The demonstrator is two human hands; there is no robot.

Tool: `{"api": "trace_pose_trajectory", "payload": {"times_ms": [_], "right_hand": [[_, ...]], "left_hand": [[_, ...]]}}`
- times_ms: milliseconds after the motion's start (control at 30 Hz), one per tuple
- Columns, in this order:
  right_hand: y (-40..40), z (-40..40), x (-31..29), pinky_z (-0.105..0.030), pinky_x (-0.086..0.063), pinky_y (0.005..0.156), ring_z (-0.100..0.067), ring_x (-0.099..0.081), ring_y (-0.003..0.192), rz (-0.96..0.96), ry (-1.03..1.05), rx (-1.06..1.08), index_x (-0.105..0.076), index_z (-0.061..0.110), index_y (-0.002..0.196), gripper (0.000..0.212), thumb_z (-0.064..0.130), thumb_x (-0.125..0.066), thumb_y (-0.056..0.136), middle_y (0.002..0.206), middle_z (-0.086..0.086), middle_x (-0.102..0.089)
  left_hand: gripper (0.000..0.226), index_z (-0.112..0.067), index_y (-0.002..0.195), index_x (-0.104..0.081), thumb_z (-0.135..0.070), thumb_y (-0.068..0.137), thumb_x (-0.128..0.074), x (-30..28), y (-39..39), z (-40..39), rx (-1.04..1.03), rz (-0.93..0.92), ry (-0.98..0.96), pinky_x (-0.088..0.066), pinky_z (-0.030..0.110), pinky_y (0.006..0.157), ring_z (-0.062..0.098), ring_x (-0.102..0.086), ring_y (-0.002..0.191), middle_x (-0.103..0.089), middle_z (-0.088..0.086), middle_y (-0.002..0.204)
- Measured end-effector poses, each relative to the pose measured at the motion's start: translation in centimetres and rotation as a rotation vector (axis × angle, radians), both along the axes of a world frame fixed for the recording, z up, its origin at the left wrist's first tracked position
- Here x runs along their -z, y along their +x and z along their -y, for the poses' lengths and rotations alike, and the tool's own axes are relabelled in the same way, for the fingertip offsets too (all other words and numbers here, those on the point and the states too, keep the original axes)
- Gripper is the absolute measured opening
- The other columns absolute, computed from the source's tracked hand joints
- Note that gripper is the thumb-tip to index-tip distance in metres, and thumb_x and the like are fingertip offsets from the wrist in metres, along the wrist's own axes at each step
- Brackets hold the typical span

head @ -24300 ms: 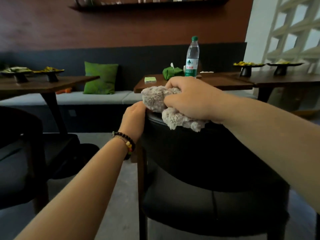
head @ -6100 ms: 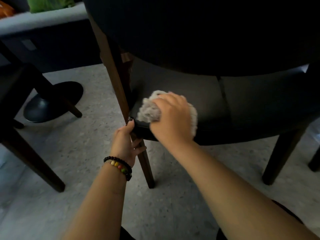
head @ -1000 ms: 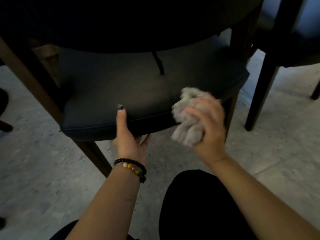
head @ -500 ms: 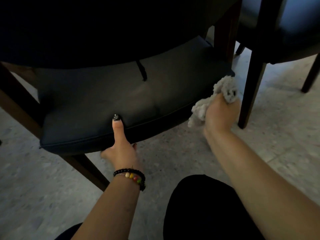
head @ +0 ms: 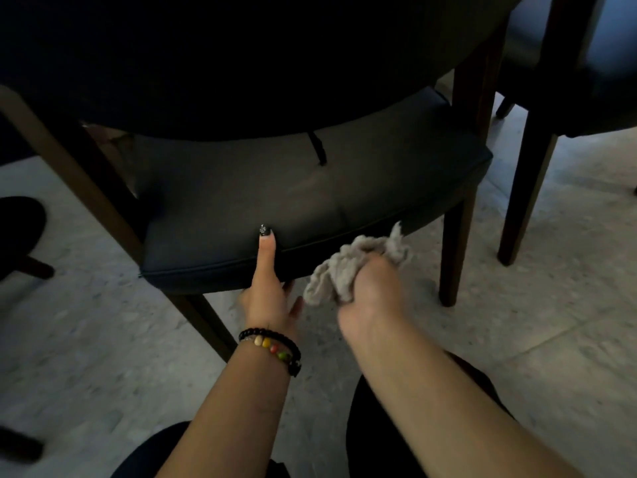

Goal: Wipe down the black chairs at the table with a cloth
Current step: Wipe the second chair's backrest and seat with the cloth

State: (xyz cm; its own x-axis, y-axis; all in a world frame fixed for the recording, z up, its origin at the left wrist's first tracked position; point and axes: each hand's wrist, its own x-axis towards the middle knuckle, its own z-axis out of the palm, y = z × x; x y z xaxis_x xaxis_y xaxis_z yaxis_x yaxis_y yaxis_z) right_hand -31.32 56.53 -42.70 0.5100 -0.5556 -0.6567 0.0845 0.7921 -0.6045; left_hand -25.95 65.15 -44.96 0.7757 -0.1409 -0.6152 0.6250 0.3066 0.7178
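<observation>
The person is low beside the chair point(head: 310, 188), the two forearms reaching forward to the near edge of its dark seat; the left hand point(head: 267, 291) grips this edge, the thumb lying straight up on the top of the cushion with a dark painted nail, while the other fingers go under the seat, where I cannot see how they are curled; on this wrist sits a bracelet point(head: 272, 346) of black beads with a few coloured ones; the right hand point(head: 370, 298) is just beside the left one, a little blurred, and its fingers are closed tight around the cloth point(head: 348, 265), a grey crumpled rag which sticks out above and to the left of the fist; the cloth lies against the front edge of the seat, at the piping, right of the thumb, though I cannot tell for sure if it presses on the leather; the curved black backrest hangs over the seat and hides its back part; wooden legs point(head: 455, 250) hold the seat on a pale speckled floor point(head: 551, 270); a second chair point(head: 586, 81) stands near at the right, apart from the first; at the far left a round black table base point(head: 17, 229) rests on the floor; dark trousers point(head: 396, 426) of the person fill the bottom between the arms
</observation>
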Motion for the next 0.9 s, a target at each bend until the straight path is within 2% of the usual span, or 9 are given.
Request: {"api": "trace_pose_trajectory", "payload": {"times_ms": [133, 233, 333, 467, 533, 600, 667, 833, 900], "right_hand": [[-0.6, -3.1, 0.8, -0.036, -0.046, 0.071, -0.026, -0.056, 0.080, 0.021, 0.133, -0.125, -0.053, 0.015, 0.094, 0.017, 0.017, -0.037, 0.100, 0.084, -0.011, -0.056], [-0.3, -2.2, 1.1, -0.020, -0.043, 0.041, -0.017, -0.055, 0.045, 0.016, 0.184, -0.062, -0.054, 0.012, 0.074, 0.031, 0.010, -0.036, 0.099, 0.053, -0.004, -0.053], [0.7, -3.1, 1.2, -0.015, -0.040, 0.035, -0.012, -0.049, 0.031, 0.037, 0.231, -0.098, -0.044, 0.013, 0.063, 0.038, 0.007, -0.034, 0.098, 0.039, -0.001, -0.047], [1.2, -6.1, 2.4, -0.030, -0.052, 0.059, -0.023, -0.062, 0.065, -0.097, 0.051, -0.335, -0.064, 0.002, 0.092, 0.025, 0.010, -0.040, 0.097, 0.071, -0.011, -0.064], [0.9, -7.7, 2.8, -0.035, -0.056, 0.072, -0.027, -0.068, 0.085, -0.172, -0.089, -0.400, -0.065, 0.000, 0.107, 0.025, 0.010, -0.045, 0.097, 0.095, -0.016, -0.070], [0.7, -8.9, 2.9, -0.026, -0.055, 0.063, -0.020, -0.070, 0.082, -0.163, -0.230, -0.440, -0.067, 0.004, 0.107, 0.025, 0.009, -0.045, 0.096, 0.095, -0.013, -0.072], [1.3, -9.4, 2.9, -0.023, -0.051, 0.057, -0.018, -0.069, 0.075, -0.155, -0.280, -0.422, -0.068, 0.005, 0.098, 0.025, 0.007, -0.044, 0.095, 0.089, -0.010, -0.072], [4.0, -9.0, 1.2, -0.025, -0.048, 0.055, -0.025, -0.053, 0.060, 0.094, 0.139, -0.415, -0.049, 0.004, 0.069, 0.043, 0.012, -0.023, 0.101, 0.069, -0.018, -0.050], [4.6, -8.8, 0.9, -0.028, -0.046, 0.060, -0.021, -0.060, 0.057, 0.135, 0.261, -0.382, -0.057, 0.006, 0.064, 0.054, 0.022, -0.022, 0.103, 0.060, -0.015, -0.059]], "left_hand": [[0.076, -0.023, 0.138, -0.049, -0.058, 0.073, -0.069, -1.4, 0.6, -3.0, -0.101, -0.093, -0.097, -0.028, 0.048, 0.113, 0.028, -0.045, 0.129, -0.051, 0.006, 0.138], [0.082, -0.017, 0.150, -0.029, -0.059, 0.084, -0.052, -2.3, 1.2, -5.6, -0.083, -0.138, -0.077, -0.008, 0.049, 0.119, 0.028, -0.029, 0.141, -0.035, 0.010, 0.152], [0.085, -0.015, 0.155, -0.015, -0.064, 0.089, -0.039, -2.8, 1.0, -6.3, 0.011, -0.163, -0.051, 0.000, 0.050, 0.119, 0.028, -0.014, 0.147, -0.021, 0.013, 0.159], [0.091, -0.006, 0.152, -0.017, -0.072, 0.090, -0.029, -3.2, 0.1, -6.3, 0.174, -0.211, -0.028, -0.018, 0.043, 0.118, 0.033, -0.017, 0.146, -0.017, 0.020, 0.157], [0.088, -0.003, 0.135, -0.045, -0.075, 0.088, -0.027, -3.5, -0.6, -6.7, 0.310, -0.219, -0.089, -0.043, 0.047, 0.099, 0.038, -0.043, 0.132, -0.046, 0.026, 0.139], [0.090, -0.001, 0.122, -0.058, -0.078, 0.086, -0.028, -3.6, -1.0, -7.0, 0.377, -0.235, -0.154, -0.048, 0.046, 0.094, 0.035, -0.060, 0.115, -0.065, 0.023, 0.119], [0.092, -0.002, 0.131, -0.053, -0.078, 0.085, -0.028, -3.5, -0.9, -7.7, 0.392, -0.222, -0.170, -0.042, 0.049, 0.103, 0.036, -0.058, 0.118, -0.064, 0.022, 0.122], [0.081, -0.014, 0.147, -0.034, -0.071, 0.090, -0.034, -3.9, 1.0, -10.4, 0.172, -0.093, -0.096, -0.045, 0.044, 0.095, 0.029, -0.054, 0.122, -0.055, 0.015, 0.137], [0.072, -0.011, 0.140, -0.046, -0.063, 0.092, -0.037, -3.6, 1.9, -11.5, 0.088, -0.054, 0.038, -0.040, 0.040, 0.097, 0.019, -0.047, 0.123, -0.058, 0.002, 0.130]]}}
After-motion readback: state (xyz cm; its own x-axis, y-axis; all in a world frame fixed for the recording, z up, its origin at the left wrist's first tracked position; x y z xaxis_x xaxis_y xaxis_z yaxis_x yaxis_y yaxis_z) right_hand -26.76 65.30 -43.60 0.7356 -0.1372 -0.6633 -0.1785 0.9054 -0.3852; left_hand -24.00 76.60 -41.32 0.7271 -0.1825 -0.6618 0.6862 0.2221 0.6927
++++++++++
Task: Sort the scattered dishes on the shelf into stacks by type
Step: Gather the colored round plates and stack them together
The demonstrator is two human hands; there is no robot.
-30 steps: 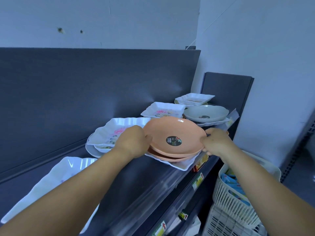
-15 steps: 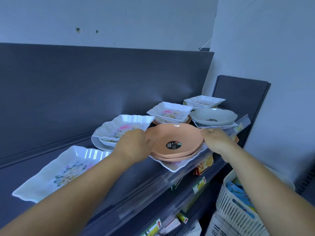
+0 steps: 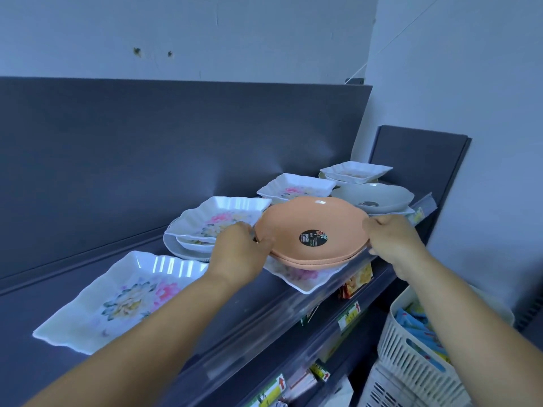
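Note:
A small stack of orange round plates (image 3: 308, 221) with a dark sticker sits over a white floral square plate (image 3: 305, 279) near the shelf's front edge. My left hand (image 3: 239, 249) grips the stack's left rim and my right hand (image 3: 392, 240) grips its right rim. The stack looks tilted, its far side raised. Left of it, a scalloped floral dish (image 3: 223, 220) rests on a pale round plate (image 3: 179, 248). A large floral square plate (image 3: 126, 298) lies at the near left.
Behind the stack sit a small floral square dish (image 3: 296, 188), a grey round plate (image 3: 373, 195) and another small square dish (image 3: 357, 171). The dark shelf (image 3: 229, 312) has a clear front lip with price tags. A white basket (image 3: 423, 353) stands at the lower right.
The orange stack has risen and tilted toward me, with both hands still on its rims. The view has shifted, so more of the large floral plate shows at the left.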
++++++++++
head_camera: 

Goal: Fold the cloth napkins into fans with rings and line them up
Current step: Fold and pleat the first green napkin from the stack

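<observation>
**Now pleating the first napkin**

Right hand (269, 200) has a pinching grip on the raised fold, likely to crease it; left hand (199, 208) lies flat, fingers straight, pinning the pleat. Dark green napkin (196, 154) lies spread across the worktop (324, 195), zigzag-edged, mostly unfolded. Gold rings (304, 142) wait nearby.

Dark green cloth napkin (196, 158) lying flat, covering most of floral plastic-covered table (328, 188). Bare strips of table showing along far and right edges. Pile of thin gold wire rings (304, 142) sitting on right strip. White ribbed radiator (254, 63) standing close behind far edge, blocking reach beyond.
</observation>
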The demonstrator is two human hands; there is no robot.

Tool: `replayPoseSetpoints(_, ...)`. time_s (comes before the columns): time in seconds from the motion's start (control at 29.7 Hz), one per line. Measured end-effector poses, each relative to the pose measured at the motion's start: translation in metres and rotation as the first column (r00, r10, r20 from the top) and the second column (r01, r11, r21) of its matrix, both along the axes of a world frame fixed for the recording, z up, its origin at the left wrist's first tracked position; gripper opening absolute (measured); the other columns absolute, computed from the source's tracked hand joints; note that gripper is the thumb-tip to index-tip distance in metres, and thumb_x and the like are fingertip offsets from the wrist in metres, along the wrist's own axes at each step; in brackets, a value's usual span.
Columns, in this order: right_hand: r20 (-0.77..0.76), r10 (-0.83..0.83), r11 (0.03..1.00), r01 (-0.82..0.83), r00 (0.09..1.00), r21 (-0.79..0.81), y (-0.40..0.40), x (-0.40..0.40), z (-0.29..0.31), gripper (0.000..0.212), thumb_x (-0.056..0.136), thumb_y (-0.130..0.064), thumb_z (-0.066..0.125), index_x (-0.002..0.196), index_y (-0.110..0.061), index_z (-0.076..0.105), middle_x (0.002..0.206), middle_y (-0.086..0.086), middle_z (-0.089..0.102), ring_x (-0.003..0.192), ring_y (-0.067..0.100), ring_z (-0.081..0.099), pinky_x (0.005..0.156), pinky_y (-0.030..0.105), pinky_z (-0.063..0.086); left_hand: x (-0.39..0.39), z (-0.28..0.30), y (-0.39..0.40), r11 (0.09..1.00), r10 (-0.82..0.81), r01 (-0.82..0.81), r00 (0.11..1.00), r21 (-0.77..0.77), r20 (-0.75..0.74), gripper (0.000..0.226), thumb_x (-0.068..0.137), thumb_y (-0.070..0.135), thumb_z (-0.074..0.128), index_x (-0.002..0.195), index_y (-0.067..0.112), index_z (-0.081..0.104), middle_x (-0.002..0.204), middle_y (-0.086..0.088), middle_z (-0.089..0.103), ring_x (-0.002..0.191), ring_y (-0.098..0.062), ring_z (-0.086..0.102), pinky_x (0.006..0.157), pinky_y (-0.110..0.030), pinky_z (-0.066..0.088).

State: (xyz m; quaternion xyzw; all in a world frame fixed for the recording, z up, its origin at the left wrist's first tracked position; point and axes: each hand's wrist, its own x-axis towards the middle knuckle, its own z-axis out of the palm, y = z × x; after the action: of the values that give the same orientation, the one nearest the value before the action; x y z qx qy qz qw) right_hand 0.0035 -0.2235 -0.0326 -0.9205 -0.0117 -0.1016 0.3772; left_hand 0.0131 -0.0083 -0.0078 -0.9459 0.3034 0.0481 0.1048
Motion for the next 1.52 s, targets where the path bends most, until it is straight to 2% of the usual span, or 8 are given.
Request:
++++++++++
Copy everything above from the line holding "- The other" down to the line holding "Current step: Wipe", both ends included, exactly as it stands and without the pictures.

- The other columns absolute, computed from the source's tracked hand joints
- Note that gripper is the thumb-tip to index-tip distance in metres, and thumb_x and the like are fingertip offsets from the wrist in metres, along the wrist's own axes at each step
- Brackets hold the typical span

head @ -24300 ms: 
head @ -6100 ms: 
head @ -1000 ms: 
head @ -500 ms: 
head @ +0 ms: 

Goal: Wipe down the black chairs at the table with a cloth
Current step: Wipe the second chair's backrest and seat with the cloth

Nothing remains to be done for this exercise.